Christian Falvey reports:
The ministry’s has just unveiled a tool for internet users to report illegal material on the internet. In the four days it has been in operation though, the Red Button, as it’s called, may itself have come afoul of the law, reporting also its users’ personal data. Christian Falvey reports.
The Human Rights Ministry’s Red Button is not apparently lacking in popularity; it has been downloaded 5,000 times since it was released for a public trial period on Tuesday. The idea is, you come across something worrisome on the internet – child pornography or extremism for example – you anonymously push the button on your browser, and the police are notified and check it out.

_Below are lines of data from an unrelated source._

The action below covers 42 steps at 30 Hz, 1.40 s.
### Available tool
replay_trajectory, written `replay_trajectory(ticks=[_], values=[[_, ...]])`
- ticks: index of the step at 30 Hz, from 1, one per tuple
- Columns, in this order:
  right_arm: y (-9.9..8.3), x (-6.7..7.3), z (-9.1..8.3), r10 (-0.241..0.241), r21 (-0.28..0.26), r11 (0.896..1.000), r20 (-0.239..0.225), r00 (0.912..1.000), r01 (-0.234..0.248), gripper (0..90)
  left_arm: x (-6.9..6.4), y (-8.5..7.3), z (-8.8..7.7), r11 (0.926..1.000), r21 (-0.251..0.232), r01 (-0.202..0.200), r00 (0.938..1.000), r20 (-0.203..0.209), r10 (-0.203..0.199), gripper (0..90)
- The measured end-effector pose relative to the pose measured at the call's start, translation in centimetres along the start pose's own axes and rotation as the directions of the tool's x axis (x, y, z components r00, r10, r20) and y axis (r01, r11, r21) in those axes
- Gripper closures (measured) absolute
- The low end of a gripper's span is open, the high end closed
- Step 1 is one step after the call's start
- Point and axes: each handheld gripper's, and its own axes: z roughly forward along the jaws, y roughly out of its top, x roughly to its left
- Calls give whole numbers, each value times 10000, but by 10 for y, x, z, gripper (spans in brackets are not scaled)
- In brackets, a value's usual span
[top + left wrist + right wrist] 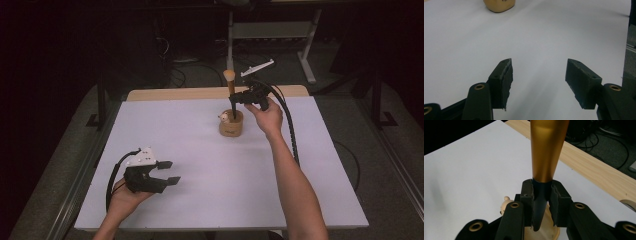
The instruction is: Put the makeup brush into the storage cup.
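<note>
Left gripper (167, 172): it rests low at the near left of the white table (200, 165), held in the person's left hand (125, 195). Its jaws are spread, with nothing between them. The left gripper view confirms this: bare white surface lies between the two pads, and the base of the wooden holder (499, 5) appears at the upper edge, well apart.

Right gripper (235, 100): held in the right hand (267, 117) at the far centre of the table, directly above the wooden holder (231, 125). The high view shows the brush (230, 87) standing upright, its light tuft uppermost. The right gripper view adds the grip detail: the jaws pinch the dark lower handle of the brush (546, 152) just below its gold section, with the holder's rim (554, 231) under the tip and a small pale figure (505, 205) beside it.

Surface and room: a wood strip (210, 92) borders the table's far edge. The room is dark; cables (190, 70) and a desk frame (272, 30) lie on the floor beyond.
</note>
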Motion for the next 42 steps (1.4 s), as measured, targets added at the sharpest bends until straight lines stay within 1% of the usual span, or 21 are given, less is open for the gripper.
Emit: replay_trajectory(ticks=[1,2,3,4,5,6,7,8,9,13,15,20,25,28,29,31,34,35,37,42], values=[[-2,-2,1,-68,8,10000,-67,10000,68,735,0,0,0,10000,32,0,10000,-4,0,383],[-3,-3,1,39,38,10000,-53,10000,-39,735,0,0,0,10000,34,-6,10000,3,6,383],[-5,-3,2,9,47,10000,15,10000,-9,735,1,0,0,10000,57,-38,10000,-2,38,383],[-7,-5,3,-49,33,10000,-30,10000,50,735,0,0,0,10000,78,-37,10000,-2,37,383],[-8,-4,3,94,95,9999,-46,9999,-94,735,0,0,1,10000,51,1,10000,6,-1,383],[-9,-5,4,-34,68,10000,-42,10000,34,734,-1,0,1,10000,61,49,10000,32,-49,383],[-10,-5,4,81,152,9999,3,10000,-81,735,-1,0,1,10000,53,27,10000,25,-27,383],[-12,-6,4,-23,73,10000,-4,10000,23,734,-1,0,2,10000,47,47,10000,34,-47,382],[-12,-6,5,84,87,9999,-5,10000,-84,735,-1,0,2,10000,47,58,10000,38,-58,383],[-17,-8,6,91,81,9999,-23,10000,-90,734,0,0,2,10000,41,32,10000,56,-32,381],[-18,-8,6,235,119,9997,-33,9997,-234,735,0,0,3,10000,67,3,10000,63,-4,381],[-20,-7,8,213,128,9997,-30,9998,-212,734,-1,0,3,9999,105,30,10000,88,-31,381],[-24,-6,10,358,174,9992,-106,9993,-357,734,-1,-1,3,9999,97,87,9999,88,-87,380],[-27,-7,13,330,200,9993,-120,9994,-327,734,-1,-1,4,9999,86,70,9999,90,-71,379],[-29,-8,13,223,155,9996,-161,9996,-220,734,-1,-1,4,9999,110,58,9999,92,-59,379],[-30,-7,15,332,255,9991,-142,9993,-328,734,-1,-1,4,9999,102,57,9999,95,-58,379],[-33,-8,18,252,277,9993,-157,9996,-248,734,-1,-1,4,9999,90,76,9999,90,-77,379],[-33,-6,18,427,319,9986,-174,9989,-421,734,-1,-1,3,10000,82,44,10000,81,-45,379],[-34,-6,19,349,311,9989,-184,9992,-343,734,0,-1,3,9999,100,26,10000,86,-27,379],[-39,-5,23,430,444,9981,-163,9989,-422,734,-1,-1,4,10000,68,56,9999,107,-57,379]])
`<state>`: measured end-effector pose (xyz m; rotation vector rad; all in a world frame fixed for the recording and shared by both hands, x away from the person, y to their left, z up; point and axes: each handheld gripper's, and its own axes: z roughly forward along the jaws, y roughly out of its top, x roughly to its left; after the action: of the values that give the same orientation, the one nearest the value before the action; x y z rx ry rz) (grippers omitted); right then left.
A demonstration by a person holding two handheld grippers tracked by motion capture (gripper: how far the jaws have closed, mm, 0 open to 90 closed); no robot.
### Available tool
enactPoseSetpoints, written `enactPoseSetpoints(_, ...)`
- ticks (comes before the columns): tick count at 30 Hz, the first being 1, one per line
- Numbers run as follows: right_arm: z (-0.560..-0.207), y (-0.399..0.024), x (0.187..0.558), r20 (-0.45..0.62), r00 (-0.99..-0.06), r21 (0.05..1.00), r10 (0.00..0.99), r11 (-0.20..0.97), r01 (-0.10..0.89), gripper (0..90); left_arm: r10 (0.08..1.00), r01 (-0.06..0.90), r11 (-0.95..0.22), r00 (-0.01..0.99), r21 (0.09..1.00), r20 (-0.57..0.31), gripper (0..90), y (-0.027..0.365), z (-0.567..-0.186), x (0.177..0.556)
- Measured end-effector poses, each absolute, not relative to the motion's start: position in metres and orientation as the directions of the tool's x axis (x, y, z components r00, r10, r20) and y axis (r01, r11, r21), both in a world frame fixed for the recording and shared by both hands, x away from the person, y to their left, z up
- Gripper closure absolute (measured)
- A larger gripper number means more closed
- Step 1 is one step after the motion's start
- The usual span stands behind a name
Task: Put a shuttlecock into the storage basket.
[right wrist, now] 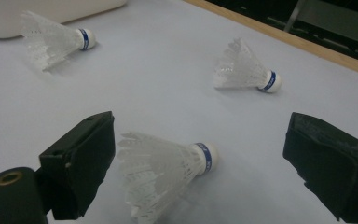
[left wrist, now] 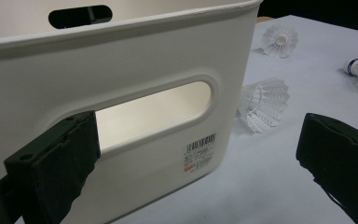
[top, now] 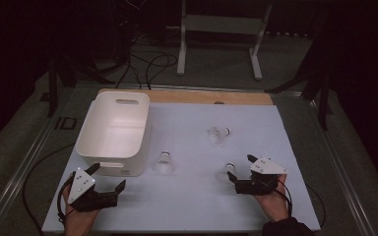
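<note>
Three white feathered shuttlecocks with blue-banded cork tips lie on the white table top (top: 187, 206). One shuttlecock (top: 164, 163) (left wrist: 263, 105) (right wrist: 51, 42) rests beside the white plastic bin (top: 113, 130) (left wrist: 144, 60). A second shuttlecock (top: 218, 133) (left wrist: 279, 41) (right wrist: 244, 70) lies farther back. The third shuttlecock (top: 225, 172) (right wrist: 163, 170) lies on its side between the jaws of my right gripper (top: 240, 167) (right wrist: 203, 135), which is open and not touching it. My left gripper (top: 109, 175) (left wrist: 200, 126) is open and empty, facing the bin's near wall and its handle slot.
The bin looks empty inside. A wooden strip (top: 211, 97) runs along the table's far edge. Beyond it, a white metal stand (top: 221, 29) and black cables (top: 142, 64) sit on the floor. Metal rails border the table on both sides.
</note>
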<state>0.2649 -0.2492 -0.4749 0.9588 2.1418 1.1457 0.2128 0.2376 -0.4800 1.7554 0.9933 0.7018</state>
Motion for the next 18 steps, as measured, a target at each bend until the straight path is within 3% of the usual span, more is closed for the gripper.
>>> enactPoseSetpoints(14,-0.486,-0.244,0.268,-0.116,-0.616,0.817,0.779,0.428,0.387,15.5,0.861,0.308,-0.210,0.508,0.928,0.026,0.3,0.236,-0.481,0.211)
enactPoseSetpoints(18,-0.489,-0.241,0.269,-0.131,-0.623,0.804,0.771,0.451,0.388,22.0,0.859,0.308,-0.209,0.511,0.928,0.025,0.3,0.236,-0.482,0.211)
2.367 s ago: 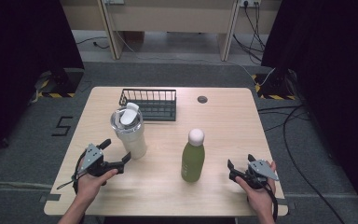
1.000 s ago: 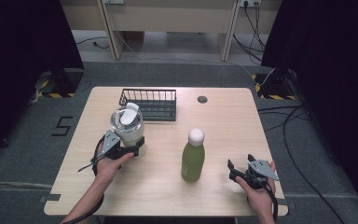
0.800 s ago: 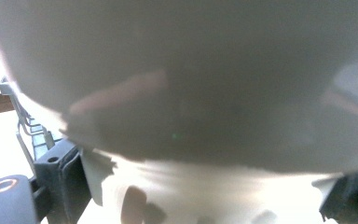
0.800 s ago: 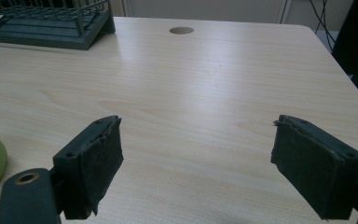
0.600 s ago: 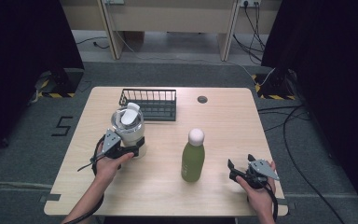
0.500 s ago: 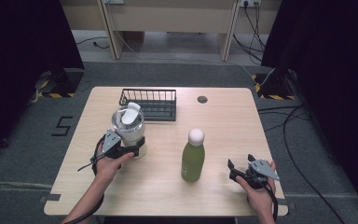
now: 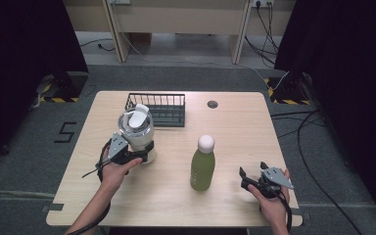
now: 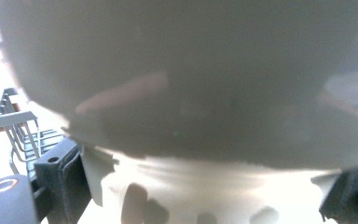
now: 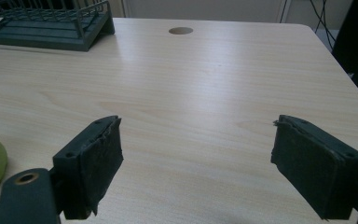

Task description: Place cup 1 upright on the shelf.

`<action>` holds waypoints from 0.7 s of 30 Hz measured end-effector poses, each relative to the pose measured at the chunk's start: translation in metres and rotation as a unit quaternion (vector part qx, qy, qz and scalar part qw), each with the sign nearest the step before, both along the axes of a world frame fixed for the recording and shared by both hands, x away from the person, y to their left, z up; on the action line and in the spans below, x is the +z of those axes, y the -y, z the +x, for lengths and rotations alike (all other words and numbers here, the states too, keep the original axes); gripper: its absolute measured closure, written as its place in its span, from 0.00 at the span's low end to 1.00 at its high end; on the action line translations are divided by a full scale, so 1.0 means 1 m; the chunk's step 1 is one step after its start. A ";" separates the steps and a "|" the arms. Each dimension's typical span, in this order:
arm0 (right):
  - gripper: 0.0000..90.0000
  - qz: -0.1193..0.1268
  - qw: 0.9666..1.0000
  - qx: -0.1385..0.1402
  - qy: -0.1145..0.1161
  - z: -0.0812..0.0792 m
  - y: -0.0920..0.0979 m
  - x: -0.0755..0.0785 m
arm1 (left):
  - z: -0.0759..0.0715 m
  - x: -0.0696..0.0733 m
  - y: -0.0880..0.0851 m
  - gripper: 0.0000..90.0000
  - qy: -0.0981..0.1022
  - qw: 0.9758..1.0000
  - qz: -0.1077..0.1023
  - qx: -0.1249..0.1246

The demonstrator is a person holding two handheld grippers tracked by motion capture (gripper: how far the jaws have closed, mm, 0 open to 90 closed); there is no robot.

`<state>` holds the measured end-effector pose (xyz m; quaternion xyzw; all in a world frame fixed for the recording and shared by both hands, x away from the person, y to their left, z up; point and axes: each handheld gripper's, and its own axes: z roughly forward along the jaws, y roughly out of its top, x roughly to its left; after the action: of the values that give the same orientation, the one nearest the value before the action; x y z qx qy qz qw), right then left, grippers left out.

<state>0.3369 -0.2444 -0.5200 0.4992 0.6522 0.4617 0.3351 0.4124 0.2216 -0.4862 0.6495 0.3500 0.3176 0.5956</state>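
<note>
Your left gripper (image 7: 138, 155) has its jaws closed round the lower body of the tumbler (image 7: 136, 129), which stands upright just in front of the rack (image 7: 157, 108): a low grip keeps it steady for a lift. Right gripper (image 9: 198, 163) idles wide open, nothing between the jaws, well clear of the bottle (image 7: 203, 164). No readable labels.

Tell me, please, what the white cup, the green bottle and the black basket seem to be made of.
White cup: probably plastic or coated metal; its smooth wall shows soft reflections in the left gripper view, where the left gripper clamps it. Green bottle: likely matte painted metal or plastic, evenly coloured, with a white cap. Black basket: thin dark wire, seemingly coated metal.
</note>
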 end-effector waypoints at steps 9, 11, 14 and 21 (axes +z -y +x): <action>0.18 0.000 1.000 -0.001 0.000 0.000 0.001 0.000 | 0.004 0.006 -0.001 0.10 0.005 1.000 -0.003 0.005; 0.18 0.002 1.000 0.000 -0.002 0.000 0.000 0.000 | 0.006 0.009 -0.002 0.10 0.009 1.000 -0.004 0.006; 0.18 0.003 1.000 0.000 -0.001 0.000 0.001 0.000 | 0.008 0.012 -0.003 0.10 0.012 1.000 -0.006 0.008; 0.18 0.005 1.000 -0.002 -0.002 0.000 0.001 0.000 | 0.012 0.017 -0.003 0.10 0.019 1.000 -0.006 0.011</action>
<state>0.3372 -0.2454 -0.5200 0.5031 0.6494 0.4632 0.3326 0.4241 0.2245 -0.4688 0.6360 0.3479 0.3343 0.6022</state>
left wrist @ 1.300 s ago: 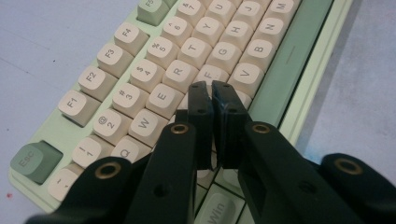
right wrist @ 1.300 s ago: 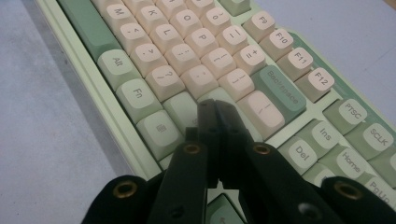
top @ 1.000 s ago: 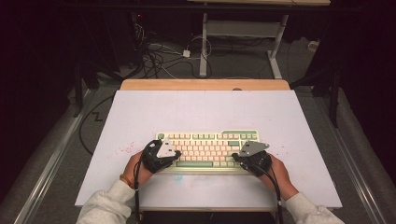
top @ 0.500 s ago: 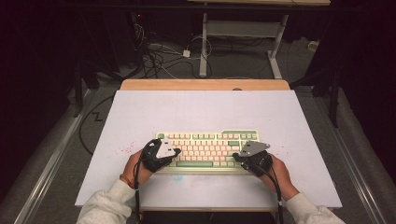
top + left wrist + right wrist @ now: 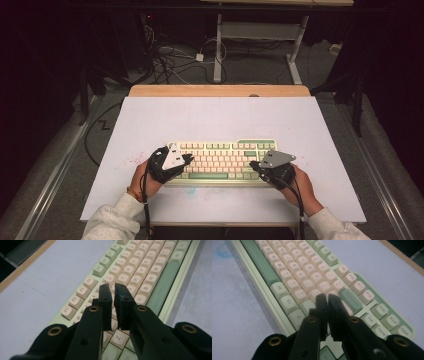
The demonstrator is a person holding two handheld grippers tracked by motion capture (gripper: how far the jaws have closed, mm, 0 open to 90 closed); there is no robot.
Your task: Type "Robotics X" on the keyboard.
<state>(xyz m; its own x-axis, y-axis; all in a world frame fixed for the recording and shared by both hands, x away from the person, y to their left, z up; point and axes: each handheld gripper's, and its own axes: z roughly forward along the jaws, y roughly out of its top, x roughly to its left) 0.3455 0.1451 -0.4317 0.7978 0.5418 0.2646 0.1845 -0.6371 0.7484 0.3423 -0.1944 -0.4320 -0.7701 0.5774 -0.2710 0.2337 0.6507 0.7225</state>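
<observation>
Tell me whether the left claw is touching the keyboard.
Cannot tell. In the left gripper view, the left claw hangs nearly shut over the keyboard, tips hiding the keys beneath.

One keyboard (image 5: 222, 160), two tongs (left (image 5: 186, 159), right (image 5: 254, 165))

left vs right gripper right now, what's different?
The left gripper sits over the keyboard's left end, near the F keys; the right gripper sits over its right end, near Ins and Home. The left jaws show a slightly wider slit than the right's. Both are black, nearly closed, holding nothing, tips over the keys.
</observation>
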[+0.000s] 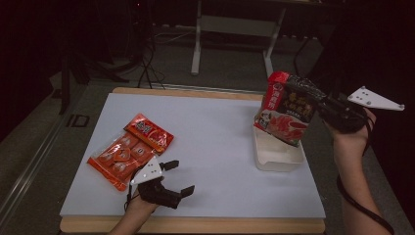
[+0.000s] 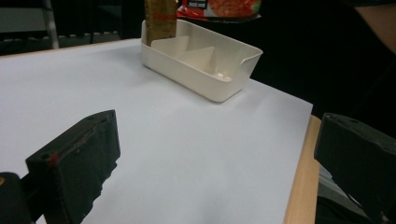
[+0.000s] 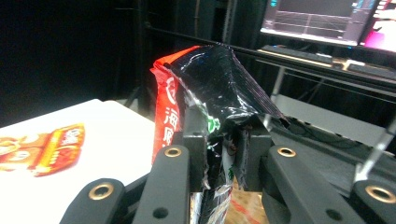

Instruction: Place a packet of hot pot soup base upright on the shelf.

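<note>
red and black packet [image 1: 286, 108] hangs over the white bin [image 1: 274, 154] at the right side of the white board [image 1: 215, 147] in the high view, long axis nearly upright and leaning a little, its lower edge just above the bin and its top toward the far end of the table. the right gripper [image 1: 313, 100] is clamped on the packet's upper part, reaching in from the right. near the front left, the left gripper [image 1: 177, 177] hovers low over the board with its jaws spread wide and nothing between them; an orange snack bag [image 1: 129, 149] lies flat just beside it, long axis slanting from near left to far right.

left gripper view: the two black jaws stand far apart over bare board. the bin [image 2: 205, 70] sits ahead, its dividers showing, a brownish pack [image 2: 160, 18] upright in its far end, and the packet's bottom edge [image 2: 219, 8] above it.

right gripper view: the jaws pinch the crumpled packet [image 3: 210, 93], which rises straight up between them. the orange bag [image 3: 46, 149] lies on the board at left.
</note>
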`<state>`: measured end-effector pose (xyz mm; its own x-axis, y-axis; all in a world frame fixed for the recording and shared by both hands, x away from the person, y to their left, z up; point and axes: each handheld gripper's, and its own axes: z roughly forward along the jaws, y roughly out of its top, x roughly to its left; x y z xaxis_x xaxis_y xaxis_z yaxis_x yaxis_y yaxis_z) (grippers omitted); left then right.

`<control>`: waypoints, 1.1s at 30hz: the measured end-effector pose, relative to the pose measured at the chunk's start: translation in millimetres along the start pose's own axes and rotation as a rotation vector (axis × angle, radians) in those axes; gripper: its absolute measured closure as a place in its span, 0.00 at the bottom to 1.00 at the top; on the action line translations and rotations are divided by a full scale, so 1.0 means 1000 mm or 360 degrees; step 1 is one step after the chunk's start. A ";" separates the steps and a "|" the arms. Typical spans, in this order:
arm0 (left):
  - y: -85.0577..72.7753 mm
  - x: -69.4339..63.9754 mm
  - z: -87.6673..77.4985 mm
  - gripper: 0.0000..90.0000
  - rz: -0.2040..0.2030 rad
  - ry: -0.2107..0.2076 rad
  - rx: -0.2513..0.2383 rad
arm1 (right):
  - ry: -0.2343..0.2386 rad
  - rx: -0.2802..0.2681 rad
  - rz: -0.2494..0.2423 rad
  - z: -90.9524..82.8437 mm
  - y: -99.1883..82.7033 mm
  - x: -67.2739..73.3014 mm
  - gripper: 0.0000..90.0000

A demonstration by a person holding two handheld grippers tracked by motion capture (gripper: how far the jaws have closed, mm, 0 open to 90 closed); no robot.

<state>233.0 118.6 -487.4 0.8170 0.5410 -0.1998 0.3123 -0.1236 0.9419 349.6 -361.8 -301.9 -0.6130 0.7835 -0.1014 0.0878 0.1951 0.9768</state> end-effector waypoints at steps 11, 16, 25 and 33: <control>-0.013 -0.001 0.001 0.01 -0.0021 -0.0008 0.0018 | -0.0108 0.0117 -0.0047 0.018 -0.022 -0.026 0.85; -0.018 -0.001 0.001 0.01 -0.0025 -0.0007 0.0019 | -0.0116 0.0108 -0.0045 0.029 -0.027 -0.033 0.85; -0.019 -0.002 0.002 0.01 -0.0063 -0.0043 -0.0001 | -0.0067 0.0121 -0.0015 0.052 -0.041 -0.042 0.85; -0.020 0.000 0.001 0.01 -0.0084 -0.0049 -0.0019 | -0.0119 0.0141 -0.0015 0.064 -0.055 -0.044 0.85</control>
<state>227.2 120.7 -506.0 0.8142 0.5205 -0.2573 0.3495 -0.0855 0.9330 422.2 -369.7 -363.6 -0.5541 0.8226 -0.1276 0.1534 0.2516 0.9556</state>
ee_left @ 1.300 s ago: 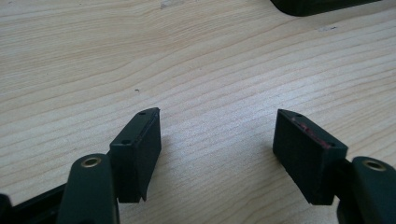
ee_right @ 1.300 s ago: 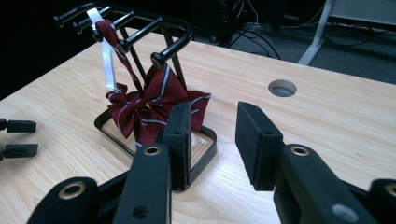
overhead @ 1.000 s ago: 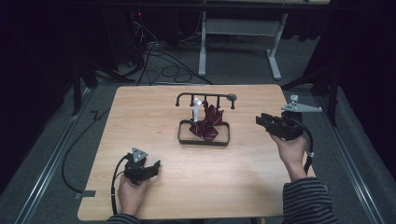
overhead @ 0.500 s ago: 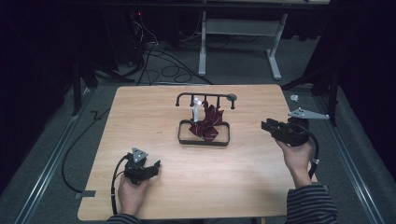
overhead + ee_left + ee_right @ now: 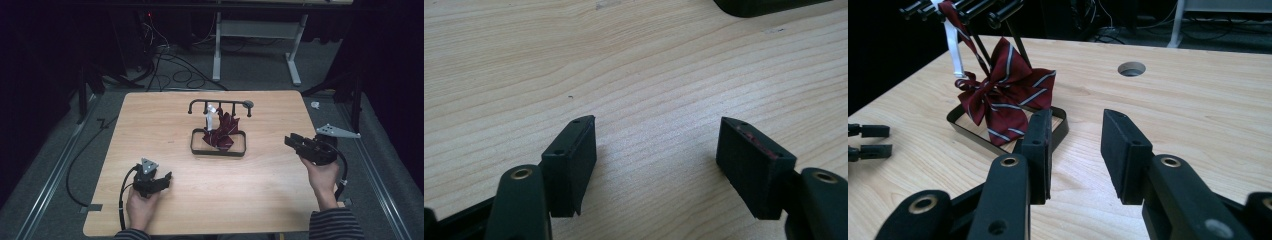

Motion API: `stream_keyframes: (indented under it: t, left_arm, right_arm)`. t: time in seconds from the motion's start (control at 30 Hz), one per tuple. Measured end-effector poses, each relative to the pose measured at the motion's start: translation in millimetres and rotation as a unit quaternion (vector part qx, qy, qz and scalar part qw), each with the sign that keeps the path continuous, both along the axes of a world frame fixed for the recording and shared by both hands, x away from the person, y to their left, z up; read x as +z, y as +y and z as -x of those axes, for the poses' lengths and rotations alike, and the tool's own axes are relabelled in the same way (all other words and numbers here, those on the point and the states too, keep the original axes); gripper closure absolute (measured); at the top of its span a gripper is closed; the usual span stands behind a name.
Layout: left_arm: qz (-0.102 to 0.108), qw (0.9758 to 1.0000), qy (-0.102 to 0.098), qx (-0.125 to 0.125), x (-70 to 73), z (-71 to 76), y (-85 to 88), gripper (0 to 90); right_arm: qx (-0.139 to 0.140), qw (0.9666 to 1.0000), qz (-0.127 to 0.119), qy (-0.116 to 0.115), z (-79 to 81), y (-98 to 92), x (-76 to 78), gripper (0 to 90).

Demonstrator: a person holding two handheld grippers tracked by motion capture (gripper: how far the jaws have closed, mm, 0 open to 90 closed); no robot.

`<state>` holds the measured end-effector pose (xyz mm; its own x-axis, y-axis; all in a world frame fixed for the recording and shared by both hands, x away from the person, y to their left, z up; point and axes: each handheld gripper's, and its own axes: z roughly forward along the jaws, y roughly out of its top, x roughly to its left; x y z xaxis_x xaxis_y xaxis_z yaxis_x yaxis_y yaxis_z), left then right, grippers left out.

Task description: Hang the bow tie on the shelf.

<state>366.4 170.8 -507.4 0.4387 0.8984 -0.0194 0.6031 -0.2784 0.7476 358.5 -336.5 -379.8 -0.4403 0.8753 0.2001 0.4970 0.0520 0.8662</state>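
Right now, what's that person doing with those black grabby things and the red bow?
A person holds a tool in each hand at a wooden table. The right tool points toward a dark red striped bow tie hanging on a black stand; its jaws are open with nothing between them. The left tool rests open near the table's front. Nothing is grabbed yet.

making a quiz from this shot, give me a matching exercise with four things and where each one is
Things:
1. bow tie
2. left gripper
3. right gripper
4. round hole

Places:
A. cut into the table top
B. hanging from the black stand
C. near the table's right edge, jaws open toward the stand
D. low over the table's near left part, jaws open

Pairs: 1-B, 2-D, 3-C, 4-A
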Motion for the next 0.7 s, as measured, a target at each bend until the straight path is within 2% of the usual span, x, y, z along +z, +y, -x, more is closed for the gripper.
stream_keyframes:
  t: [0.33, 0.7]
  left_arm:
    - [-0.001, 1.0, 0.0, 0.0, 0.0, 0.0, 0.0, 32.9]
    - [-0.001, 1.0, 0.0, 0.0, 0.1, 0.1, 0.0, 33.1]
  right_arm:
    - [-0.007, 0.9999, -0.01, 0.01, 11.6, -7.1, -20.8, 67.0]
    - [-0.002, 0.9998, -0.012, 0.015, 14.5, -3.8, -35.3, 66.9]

What happened in practice though was that the button was sending not only the site in question but your recent browsing history as well, it was going not to the police but to a private company which checked it for the police, and it was not entirely anonymous, as Hana Štěpánková of the Office for the Protection of Personal Data told me earlier today:
“The office has received complaints suspecting a violation of the Act on the Protection of Personal Data, and it also received a request from the provider for consultation. We will deal will all of these and make an inspection if there is a serious breach of the law. We cannot make any conclusions before that. What we can say outright is the provider is wrong in claiming that an Internet Protocol, or IP, address, is not personal data. Under certain circumstances an IP address does indeed constitute personal data.”